**WORK TO COMPLETE:** Each line with the word "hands" must appear in the answer, copied from the records.

**Records from a collection:**
== Segment start ==

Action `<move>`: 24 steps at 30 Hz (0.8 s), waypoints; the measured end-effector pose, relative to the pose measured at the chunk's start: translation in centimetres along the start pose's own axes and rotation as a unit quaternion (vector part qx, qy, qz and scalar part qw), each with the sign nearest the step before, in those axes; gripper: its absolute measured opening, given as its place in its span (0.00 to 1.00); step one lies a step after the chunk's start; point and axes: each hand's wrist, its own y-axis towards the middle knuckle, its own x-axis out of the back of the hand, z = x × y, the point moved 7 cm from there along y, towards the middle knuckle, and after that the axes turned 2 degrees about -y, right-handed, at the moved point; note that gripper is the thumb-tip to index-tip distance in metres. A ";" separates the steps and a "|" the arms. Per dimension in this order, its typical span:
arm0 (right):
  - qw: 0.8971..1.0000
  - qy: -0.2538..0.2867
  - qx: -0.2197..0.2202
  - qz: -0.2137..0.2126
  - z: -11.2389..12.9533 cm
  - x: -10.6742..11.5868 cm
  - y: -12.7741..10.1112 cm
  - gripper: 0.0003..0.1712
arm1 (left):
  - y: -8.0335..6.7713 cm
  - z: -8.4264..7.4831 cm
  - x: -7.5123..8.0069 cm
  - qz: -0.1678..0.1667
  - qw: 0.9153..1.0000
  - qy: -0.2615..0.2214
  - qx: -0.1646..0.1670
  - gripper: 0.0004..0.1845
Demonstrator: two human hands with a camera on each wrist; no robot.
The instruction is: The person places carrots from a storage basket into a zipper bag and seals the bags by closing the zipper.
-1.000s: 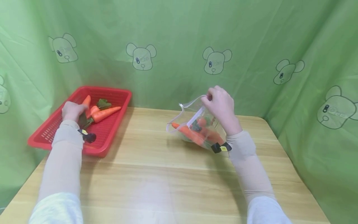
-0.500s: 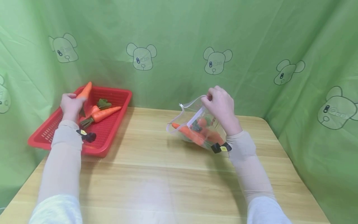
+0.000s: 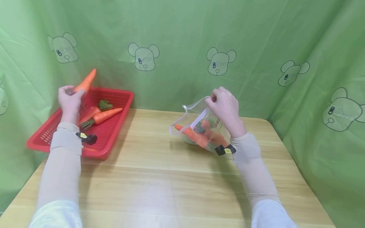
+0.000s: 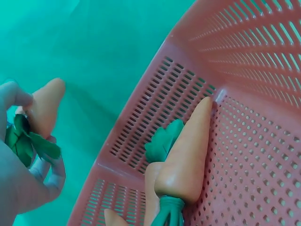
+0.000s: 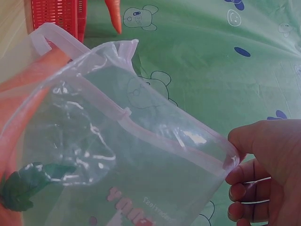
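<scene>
Orange toy carrot with green leaves (image 3: pixel 85 83), raised above the far left corner of the red perforated plastic basket (image 3: pixel 119 126), tip pointing up and to the right. The left hand (image 3: pixel 68 99) grasps it at the leafy end, fingers curled round the stem; in the left wrist view the green leaves (image 4: pixel 26 141) lie against the fingers and the carrot body (image 4: pixel 44 106) stands clear of the basket wall (image 4: pixel 155 113). Two further orange carrots (image 3: pixel 104 115) lie in the basket, side by side, leafy ends toward the person; the basket rests on the left part of the light wooden counter (image 3: pixel 159 186).

Clear plastic zip bag (image 3: pixel 196 126), resting on the counter right of centre, mouth open toward the left. The right hand (image 3: pixel 225 106) pinches the upper rim of the bag between thumb and curled fingers, holding the opening up; the right wrist view shows the pinch at the corner of the zip strip (image 5: pixel 225 157). Orange carrots (image 3: pixel 194 136) with green leaves already lie inside the bag. Green cloth printed with bear heads (image 3: pixel 219 61) forms the backdrop.
</scene>
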 end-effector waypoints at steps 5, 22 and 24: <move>1.000 0.000 -0.001 -0.001 -0.1 0.1 0.0 0.09 | -0.3 -0.7 -0.7 0.027 0.998 -0.049 -0.009 0.18; 1.000 -0.003 -0.001 -0.010 -0.3 0.6 0.0 0.08 | -3.0 -3.3 -4.7 0.188 0.975 -0.093 -0.072 0.19; 1.000 -0.002 0.000 -0.013 -0.4 0.6 0.0 0.08 | -3.6 -3.9 -5.2 0.203 0.971 -0.093 -0.079 0.19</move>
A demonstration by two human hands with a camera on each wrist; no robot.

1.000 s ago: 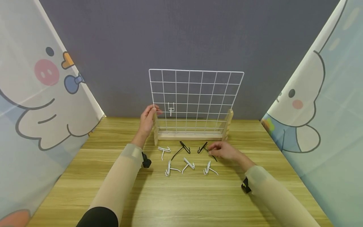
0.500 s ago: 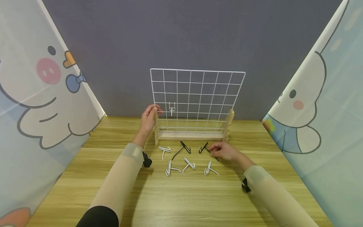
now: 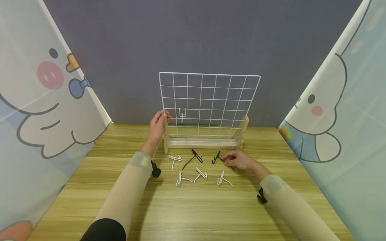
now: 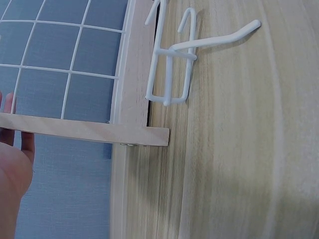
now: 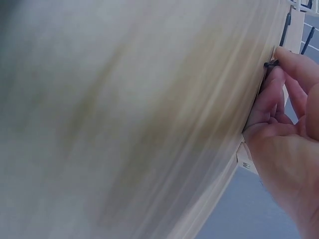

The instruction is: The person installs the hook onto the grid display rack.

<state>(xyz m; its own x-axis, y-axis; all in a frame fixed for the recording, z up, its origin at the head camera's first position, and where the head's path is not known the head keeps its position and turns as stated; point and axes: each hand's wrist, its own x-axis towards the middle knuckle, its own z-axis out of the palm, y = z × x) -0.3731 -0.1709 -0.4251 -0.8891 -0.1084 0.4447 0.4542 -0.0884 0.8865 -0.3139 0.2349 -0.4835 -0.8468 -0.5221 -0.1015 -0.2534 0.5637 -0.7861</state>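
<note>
While the wooden desk (image 3: 193,207) stretched from the near edge back to a grey wall (image 3: 199,36), printed curtains (image 3: 36,110) closed it in along its left and right edges. Toward the far edge, near the middle, stood a white wire grid (image 3: 209,100), upright in a wooden stand (image 3: 202,144) with a post at each end. One small white hook (image 3: 182,114) hung on the grid, low in its left part.

At the left post was the left hand (image 3: 157,126), its fingers (image 3: 165,116) curled round the top of the post and the grid's left edge, holding them. The left wrist view showed only the heel of that hand beside the wooden frame, with a white hook (image 4: 172,59) lying on the desk just beside the stand's base.

In front of the stand's right half was the right hand (image 3: 239,160), resting low on the desk, its fingers (image 5: 275,92) pinching the shaft of a black hook (image 3: 217,157) that lay on the wood. The right wrist view was blurred, yet it showed fingertips closed on a dark bit of wire.

Left of that hook lay a second black hook (image 3: 194,156), apart from it. Four white hooks lay loose nearby: one (image 3: 175,159) at the left of the group, and three (image 3: 199,174) in a row nearer the front edge, none touching another.
</note>
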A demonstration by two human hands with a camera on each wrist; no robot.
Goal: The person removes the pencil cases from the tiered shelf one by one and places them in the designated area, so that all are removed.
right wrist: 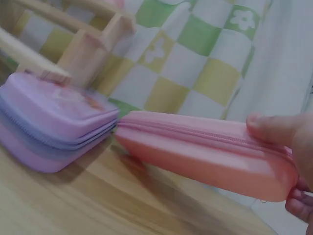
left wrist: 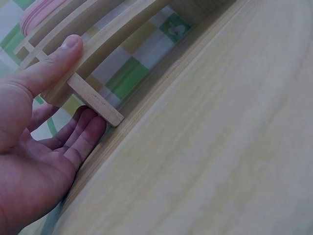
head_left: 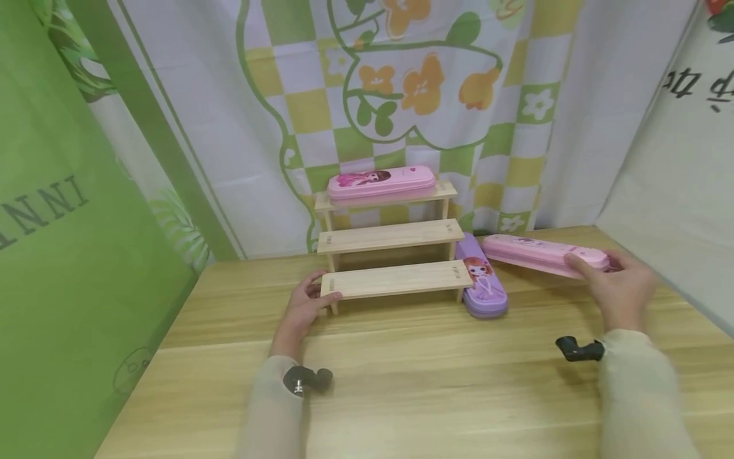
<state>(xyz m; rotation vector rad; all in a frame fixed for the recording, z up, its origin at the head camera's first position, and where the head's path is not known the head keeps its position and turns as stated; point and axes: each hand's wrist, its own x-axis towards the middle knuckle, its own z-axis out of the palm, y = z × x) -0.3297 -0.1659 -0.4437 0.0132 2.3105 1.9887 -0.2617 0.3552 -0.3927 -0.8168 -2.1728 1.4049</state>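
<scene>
A three-step wooden rack (head_left: 395, 280) stands on the table. At the left end of its lowest step, my left hand (head_left: 301, 312) grips the board, thumb on top and fingers beside the leg (left wrist: 95, 100). My right hand (head_left: 622, 287) holds a pink zippered pencil case (head_left: 545, 254) by its right end, tilted, with that end raised off the table. A purple pencil case (head_left: 486, 290) with a cartoon girl lies against the rack's right side, close to the pink case's far end. Another pink pencil case (head_left: 381, 183) rests on the top step.
Behind the rack hangs a checkered floral curtain (head_left: 424, 121). Green fabric (head_left: 69, 255) hangs at the left, and a pale wall or cloth (head_left: 682, 172) borders the right. The wooden table (head_left: 436, 382) extends in front. Each wrist carries a small black camera mount (head_left: 579, 349).
</scene>
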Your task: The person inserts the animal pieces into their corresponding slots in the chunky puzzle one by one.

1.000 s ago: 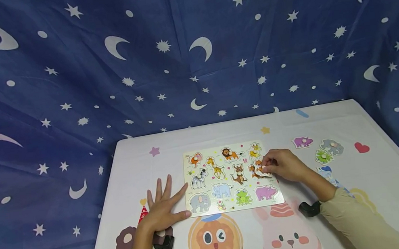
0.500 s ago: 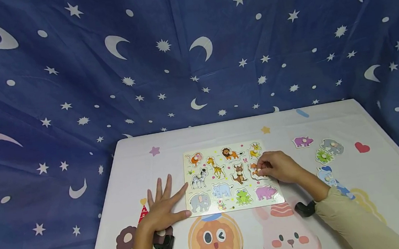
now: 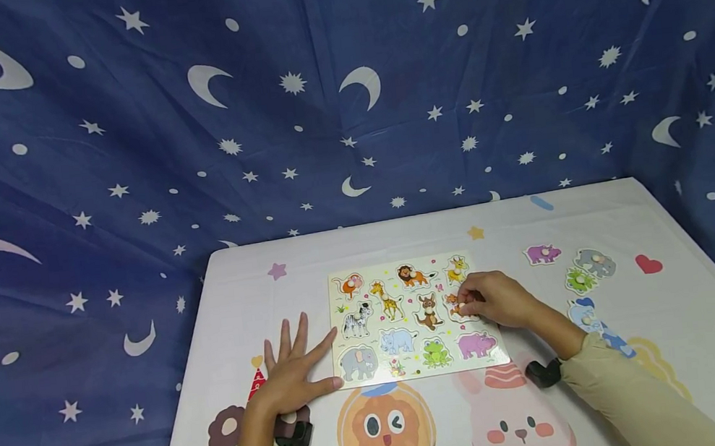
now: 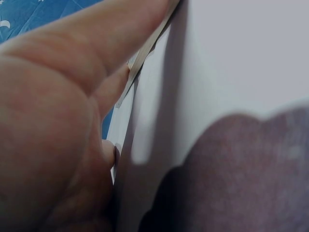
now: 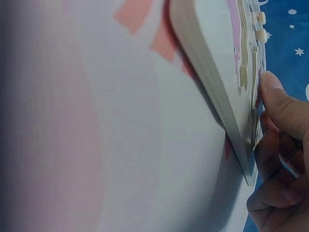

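Right hand (image 3: 499, 300) is pinching the small pale knob of an orange tiger-shaped wooden puzzle piece (image 3: 454, 305), fingers curled round it, piece sitting at its cut-out at the right edge of the flat wooden animal peg-puzzle board (image 3: 413, 319). Left hand (image 3: 291, 372) is lying flat, fingers spread and straight, thumb tip touching the board's near-left corner, bracing it. Judgement: the piece is wanting a small twist until its outline is matching the recess, then a level press down; the bracing hand is worth leaving where it is so the board is not sliding. From the right wrist view the board's thick pale edge (image 5: 212, 82) is showing, thumb (image 5: 282, 106) against its top face. Beyond the right hand, well apart, loose pieces are lying: a purple hippo piece (image 3: 542, 254), a grey one (image 3: 595, 262), a green one (image 3: 579, 279). The white tabletop (image 3: 310, 271) is carrying cartoon animal prints and a red heart; a dark blue moon-and-star cloth (image 3: 190, 124) is hanging behind.
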Tool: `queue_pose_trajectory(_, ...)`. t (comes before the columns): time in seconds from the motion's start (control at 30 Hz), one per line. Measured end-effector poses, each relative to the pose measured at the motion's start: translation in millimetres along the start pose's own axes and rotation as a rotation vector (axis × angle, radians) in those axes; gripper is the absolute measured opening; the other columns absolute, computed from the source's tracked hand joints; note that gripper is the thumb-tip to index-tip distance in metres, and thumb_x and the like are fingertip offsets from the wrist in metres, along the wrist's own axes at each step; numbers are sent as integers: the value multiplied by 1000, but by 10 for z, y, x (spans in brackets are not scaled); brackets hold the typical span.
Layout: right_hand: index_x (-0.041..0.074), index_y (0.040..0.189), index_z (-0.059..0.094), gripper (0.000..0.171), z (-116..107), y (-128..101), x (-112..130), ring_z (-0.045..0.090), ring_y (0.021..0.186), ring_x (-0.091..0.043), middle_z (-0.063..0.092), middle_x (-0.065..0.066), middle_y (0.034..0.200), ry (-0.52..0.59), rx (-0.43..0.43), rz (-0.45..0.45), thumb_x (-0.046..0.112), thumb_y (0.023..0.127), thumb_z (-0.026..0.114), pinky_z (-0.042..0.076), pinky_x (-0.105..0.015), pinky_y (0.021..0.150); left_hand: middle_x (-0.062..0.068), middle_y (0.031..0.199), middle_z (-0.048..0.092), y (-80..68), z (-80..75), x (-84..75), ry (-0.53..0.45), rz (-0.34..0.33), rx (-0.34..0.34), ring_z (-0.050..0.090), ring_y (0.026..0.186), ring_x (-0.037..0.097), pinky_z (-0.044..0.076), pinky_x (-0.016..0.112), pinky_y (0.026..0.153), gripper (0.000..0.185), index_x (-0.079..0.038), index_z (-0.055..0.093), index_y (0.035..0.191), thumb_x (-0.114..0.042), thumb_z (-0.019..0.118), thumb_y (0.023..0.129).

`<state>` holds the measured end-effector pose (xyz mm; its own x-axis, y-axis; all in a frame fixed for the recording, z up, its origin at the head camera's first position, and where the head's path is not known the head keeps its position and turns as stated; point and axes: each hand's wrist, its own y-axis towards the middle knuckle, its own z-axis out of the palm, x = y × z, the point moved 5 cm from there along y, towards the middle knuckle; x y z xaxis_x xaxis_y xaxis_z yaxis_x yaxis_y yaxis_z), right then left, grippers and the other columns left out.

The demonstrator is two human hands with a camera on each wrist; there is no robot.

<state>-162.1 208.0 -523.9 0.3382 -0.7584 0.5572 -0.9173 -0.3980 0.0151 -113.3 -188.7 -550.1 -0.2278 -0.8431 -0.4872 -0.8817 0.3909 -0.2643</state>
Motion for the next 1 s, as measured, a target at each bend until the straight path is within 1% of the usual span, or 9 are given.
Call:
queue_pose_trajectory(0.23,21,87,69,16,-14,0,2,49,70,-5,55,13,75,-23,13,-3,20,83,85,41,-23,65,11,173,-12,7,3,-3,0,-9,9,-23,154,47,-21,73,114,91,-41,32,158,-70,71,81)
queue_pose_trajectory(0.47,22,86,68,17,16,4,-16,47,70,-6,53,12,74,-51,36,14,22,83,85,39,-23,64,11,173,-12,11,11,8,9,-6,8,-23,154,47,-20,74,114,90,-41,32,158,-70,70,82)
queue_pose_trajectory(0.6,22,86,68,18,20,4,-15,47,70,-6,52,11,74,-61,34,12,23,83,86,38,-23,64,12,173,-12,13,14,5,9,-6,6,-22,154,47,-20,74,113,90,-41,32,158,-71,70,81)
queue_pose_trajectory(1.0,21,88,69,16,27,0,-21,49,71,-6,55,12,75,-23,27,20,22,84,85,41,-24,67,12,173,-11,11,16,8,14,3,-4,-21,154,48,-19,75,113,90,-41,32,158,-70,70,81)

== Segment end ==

**RESULT BELOW:**
Demonstrator: two human hands with a camera on each wrist; no robot.
A demonstration by two human hands with a camera on each wrist; no robot.
A demonstration by two human hands with a camera on each wrist; no robot.
The demonstrator is two human hands with a camera on each wrist; there is no robot.

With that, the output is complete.